Kemudian, majelis hakim tingkat banding juga tidak menerapkan hukum, atau menerapkan hukum pembuktian tidak sebagaimana mestinya pada saat mempertimbangkan mengenai keberatan penuntut umum, terkait hukuman tambahan kepada terdakwa berupa pencabutan hak untuk dipilih dalam jabatan publik, dengan tidak memberikan pertimbangan hukum yang jelas terkait ditolaknya keberatan penuntut umum tersebut.
"Selain itu, majelis hakim tingkat banding tidak memberikan pertimbangan yang cukup terkait penjatuhan pidana kepada Terdakwa yang terlalu rendah," kata Ali Fokri di Jakarta, Rabu, 29 April 2020.
Untuk itu, ia berharap Mahkamah Agung dapat mempertimbangkan alasan permohonan kasasi KPK sesuai fakta hukum yang ada dan juga menimbang rasa keadilan masyarakat terutama karena korupsi adalah kejahatan luar biasa.
"KPK juga menyadari masyarakat sangat memperhatikan kasus-kasus korupsi yang sedang ditangani, termasuk aspek rendahnya hukuman untuk terpidana korupsi," katanya.

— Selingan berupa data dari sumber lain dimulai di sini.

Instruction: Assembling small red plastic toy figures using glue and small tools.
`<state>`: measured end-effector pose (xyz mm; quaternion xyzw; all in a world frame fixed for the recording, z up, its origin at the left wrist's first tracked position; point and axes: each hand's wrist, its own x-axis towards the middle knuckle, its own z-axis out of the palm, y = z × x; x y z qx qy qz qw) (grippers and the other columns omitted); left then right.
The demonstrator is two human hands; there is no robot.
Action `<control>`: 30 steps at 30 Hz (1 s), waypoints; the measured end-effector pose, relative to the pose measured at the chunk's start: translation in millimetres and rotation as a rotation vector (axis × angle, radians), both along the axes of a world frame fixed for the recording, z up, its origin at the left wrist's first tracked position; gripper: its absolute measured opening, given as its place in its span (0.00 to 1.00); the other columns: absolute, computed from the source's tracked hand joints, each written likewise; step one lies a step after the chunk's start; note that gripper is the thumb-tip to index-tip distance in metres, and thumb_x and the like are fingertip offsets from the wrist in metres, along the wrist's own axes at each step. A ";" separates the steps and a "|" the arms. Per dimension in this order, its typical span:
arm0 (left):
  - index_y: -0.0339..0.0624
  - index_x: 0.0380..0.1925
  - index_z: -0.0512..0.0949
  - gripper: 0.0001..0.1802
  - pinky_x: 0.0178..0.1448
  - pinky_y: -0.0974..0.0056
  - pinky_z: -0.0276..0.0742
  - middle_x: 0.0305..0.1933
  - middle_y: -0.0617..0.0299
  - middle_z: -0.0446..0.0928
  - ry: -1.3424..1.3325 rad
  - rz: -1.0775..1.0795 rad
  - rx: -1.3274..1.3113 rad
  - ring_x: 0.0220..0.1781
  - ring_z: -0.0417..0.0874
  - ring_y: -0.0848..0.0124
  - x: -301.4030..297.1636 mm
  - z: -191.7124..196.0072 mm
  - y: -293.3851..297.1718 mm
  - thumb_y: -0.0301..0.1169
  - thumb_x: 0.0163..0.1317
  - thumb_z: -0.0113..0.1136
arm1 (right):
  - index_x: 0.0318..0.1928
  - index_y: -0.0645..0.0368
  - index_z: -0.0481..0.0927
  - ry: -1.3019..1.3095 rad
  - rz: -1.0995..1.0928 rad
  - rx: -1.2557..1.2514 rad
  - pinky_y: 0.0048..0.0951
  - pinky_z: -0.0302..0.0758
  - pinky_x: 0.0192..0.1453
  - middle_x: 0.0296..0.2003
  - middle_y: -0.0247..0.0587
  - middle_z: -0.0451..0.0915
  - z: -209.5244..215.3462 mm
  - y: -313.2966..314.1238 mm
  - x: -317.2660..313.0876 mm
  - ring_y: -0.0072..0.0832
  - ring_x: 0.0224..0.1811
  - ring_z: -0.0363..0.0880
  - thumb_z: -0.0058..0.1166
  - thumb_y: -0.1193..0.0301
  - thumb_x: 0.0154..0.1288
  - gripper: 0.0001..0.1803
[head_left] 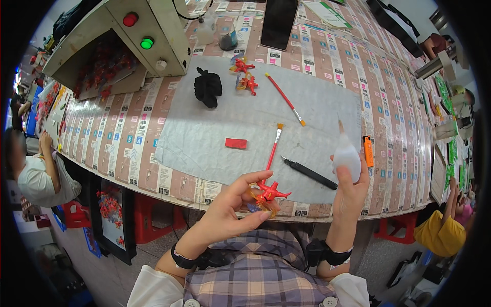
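Note:
My left hand [227,210] is closed on a small red figurine [272,192] with clear orange and purplish parts, near the table's front edge. The fingers cover part of it. In my right hand [352,194] is a white squeeze bottle [347,153], held upright with its thin needle tip pointing up. A flat brush with a red handle [273,151] lies just beyond the figurine, and a black craft knife [312,173] rests between my hands. An orange lighter [367,151] lies to the right of the bottle.
On the grey sheet [204,148] lie a red block [236,144], a black cloth [207,88], a second brush [285,100] and more red figurines [245,77]. A metal box machine [163,41] stands at back left. Behind the sheet are a phone [279,25] and a jar [227,38].

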<state>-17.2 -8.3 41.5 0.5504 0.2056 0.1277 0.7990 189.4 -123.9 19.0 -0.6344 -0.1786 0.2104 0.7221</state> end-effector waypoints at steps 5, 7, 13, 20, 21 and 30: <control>0.35 0.63 0.55 0.35 0.56 0.64 0.70 0.43 0.52 0.78 0.019 -0.001 0.081 0.48 0.79 0.69 0.0 1.3 0.7 0.27 0.57 0.58 | 0.48 0.64 0.70 0.086 0.205 0.055 0.20 0.70 0.41 0.38 0.36 0.75 13.4 -8.4 -9.8 0.19 0.40 0.73 0.64 0.66 0.53 0.25; 0.35 0.64 0.55 0.35 0.56 0.64 0.71 0.43 0.52 0.78 0.025 0.012 0.051 0.47 0.79 0.69 -0.7 0.6 0.0 0.28 0.57 0.58 | 0.49 0.63 0.69 0.050 0.187 0.065 0.19 0.70 0.36 0.35 0.35 0.75 13.3 -8.6 -14.2 0.20 0.36 0.74 0.65 0.60 0.51 0.29; 0.35 0.64 0.55 0.36 0.49 0.64 0.76 0.41 0.50 0.78 -0.035 0.045 -0.276 0.40 0.82 0.67 -0.6 4.6 0.6 0.33 0.59 0.58 | 0.50 0.64 0.68 0.005 0.078 0.076 0.17 0.71 0.28 0.36 0.37 0.76 3.8 0.4 -22.0 0.19 0.31 0.75 0.65 0.58 0.53 0.31; 0.37 0.65 0.54 0.32 0.42 0.66 0.78 0.41 0.48 0.78 -0.138 -0.033 -0.319 0.36 0.81 0.69 -7.9 -11.0 8.6 0.36 0.64 0.51 | 0.48 0.67 0.71 -0.029 0.178 -0.177 0.20 0.71 0.40 0.39 0.39 0.78 -9.8 12.5 -0.5 0.19 0.36 0.75 0.58 0.71 0.58 0.20; 0.37 0.65 0.54 0.32 0.41 0.66 0.78 0.41 0.48 0.78 -0.141 -0.042 -0.315 0.34 0.81 0.69 -8.0 -11.4 9.3 0.37 0.64 0.51 | 0.47 0.67 0.72 -0.045 0.174 -0.200 0.21 0.70 0.42 0.37 0.38 0.78 -12.4 15.3 2.2 0.20 0.37 0.74 0.58 0.72 0.58 0.18; 0.36 0.63 0.58 0.30 0.29 0.72 0.75 0.33 0.53 0.76 -0.168 -0.060 -0.529 0.28 0.78 0.72 -5.9 -9.6 12.3 0.39 0.65 0.48 | 0.48 0.64 0.69 -0.489 0.094 -0.540 0.26 0.70 0.43 0.38 0.45 0.77 -37.6 15.5 19.6 0.29 0.39 0.76 0.58 0.72 0.57 0.20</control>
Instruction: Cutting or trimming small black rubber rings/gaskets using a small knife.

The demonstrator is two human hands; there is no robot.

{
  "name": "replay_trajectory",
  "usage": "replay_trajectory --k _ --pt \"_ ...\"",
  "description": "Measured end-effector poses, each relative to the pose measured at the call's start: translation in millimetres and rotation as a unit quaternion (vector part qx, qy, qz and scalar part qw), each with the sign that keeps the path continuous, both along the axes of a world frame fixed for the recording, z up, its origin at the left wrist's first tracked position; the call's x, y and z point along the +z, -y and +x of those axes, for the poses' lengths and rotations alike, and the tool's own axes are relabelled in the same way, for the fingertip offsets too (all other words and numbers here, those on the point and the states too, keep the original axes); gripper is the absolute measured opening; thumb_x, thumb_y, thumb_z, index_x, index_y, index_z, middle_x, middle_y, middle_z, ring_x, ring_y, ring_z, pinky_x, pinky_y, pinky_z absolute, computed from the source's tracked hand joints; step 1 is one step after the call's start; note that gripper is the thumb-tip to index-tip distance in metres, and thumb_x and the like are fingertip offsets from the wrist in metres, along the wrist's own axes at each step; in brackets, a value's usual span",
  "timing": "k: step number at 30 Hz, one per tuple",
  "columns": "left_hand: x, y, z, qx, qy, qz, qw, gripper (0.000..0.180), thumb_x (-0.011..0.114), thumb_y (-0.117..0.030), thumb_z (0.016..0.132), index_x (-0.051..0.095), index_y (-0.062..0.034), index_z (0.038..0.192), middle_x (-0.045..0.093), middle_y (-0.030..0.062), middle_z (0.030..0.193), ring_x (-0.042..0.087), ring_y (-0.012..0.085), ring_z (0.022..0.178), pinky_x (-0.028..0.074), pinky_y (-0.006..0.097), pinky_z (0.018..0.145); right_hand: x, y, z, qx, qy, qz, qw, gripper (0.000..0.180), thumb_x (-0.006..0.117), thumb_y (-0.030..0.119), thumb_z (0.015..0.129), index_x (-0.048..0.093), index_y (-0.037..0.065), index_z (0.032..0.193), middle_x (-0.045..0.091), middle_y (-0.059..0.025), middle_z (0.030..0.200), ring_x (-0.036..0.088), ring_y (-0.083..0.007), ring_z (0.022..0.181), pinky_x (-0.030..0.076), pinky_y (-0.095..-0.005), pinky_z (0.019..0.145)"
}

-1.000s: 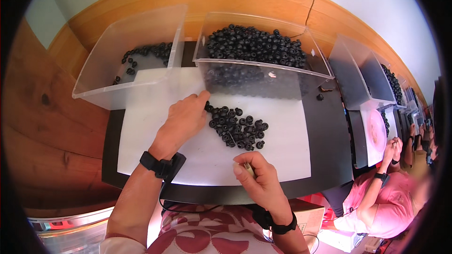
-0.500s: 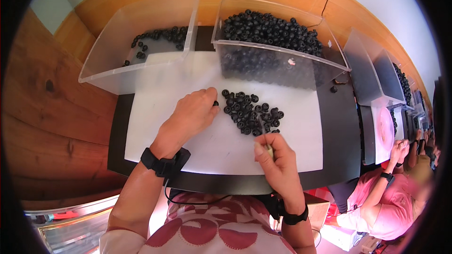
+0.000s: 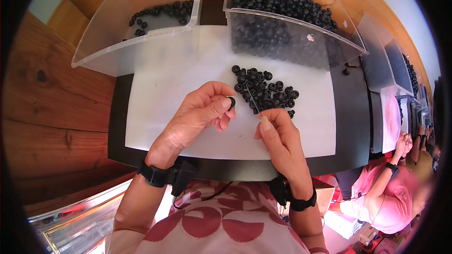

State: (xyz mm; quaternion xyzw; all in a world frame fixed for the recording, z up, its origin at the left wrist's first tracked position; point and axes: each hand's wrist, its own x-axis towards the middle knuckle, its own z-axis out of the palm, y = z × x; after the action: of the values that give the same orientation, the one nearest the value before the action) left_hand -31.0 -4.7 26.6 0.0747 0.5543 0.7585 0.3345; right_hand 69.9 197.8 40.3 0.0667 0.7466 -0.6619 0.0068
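Note:
Pinched between the thumb and fingers of my left hand is a small round black part with a hole in it. My right hand is closed on a thin metal pick. The pick's tip points up and to the left, over a pile of the same black parts; its handle is hidden by my fingers. The pile lies on a white mat, just beyond my right hand. Both hands are above the mat, apart from each other.
A clear bin full of black parts stands behind the pile. Another clear bin, at the far left, holds fewer. One loose part lies on the dark table. A co-worker in pink sits at the right, near more bins.
My left hand has lifted a black part off the mat edge of the pile and turned it upward. My right hand has drawn the pick slightly back. The view has tilted downward.

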Motion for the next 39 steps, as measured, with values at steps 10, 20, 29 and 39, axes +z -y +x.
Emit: replay_trajectory --k 10,20,29,39 --pt "-17.9 -11.8 15.4 -0.01 0.105 0.159 0.982 0.029 0.064 -0.02 0.101 0.055 -0.0035 0.124 0.065 0.0058 0.096 0.057 0.0107 0.072 0.044 0.024 0.062 -1.2 16.8 -21.2 0.026 -0.035 -0.019 0.999 0.018 0.065 0.016 0.101 0.056 0.002 0.106 0.057 -0.0002 0.079 0.047 -0.005 0.07 0.041 -0.0236 0.061" --pt "-25.8 -9.4 12.2 -0.055 0.115 0.161 0.979 0.031 0.063 -0.02 0.102 0.056 -0.0006 0.124 0.064 0.0064 0.098 0.055 0.01 0.074 0.042 0.025 0.062 -8.8 15.9 -24.2 0.021 0.002 -0.062 0.998 0.015 0.064 0.014 0.101 0.058 0.0 0.101 0.064 -0.0025 0.081 0.058 -0.0059 0.075 0.048 -0.0236 0.067" --pt "-25.7 -9.5 12.2 -0.051 0.14 0.121 0.981 0.031 0.062 -0.028 0.103 0.063 0.0004 0.114 0.063 0.0036 0.088 0.052 0.0115 0.068 0.041 0.024 0.061 0.8 12.2 -25.0 0.019 0.021 -0.066 0.997 0.012 0.065 0.01 0.1 0.059 0.0 0.101 0.065 -0.0009 0.083 0.058 -0.0046 0.077 0.049 -0.0231 0.068" --pt "-25.6 -4.6 8.2 -0.092 0.156 0.165 0.97 0.039 0.061 -0.032 0.102 0.06 0.0035 0.118 0.058 0.0059 0.081 0.043 0.0117 0.061 0.032 0.026 0.056 1.7 14.0 -26.2 0.029 0.034 -0.107 0.993 0.012 0.064 0.011 0.1 0.059 0.0 0.1 0.063 -0.0004 0.082 0.057 -0.0045 0.074 0.047 -0.0219 0.067"
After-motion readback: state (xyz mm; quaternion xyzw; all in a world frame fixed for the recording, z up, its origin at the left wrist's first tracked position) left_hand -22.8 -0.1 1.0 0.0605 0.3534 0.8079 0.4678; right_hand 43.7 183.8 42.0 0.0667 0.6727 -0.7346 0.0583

Sebelumnya, Mantan Ketua Umum PPP Romahurmuziy alias Rommy divonis dua tahun penjara, denda Rp100 juta subsider 3 bulan kurungan. Rommy selaku anggota DPR RI disebutkan terbukti menerima suap terkait jual beli jabatan di Kementerian Agama.
"Menyatakan terdakwa Romahurmuziy telah terbukti secara sah dan meyakinkan menurut hukum bersalah melakukan tindak pidana korupsi secara bersama-sama dan berlanjut," kata Ketua Majelis Hakim Fahzal Hendri saat membacakan amar putusan di Pengadilan Tipikor Jakarta, Senin, 20 Januari 2020.
Hakim mengatakan Rommy menerima uang Rp255 juta dari mantan Kepala Kanwil Kemenag Jawa Timur, Haris Hasanuddin, terkait seleksi jabatan. Hakim menyebutkan, Rommy melakukan intervensi langsung maupun tidak langsung terhadap proses pengangkatan Haris melalui Menag Lukman Hakim Saifuddin.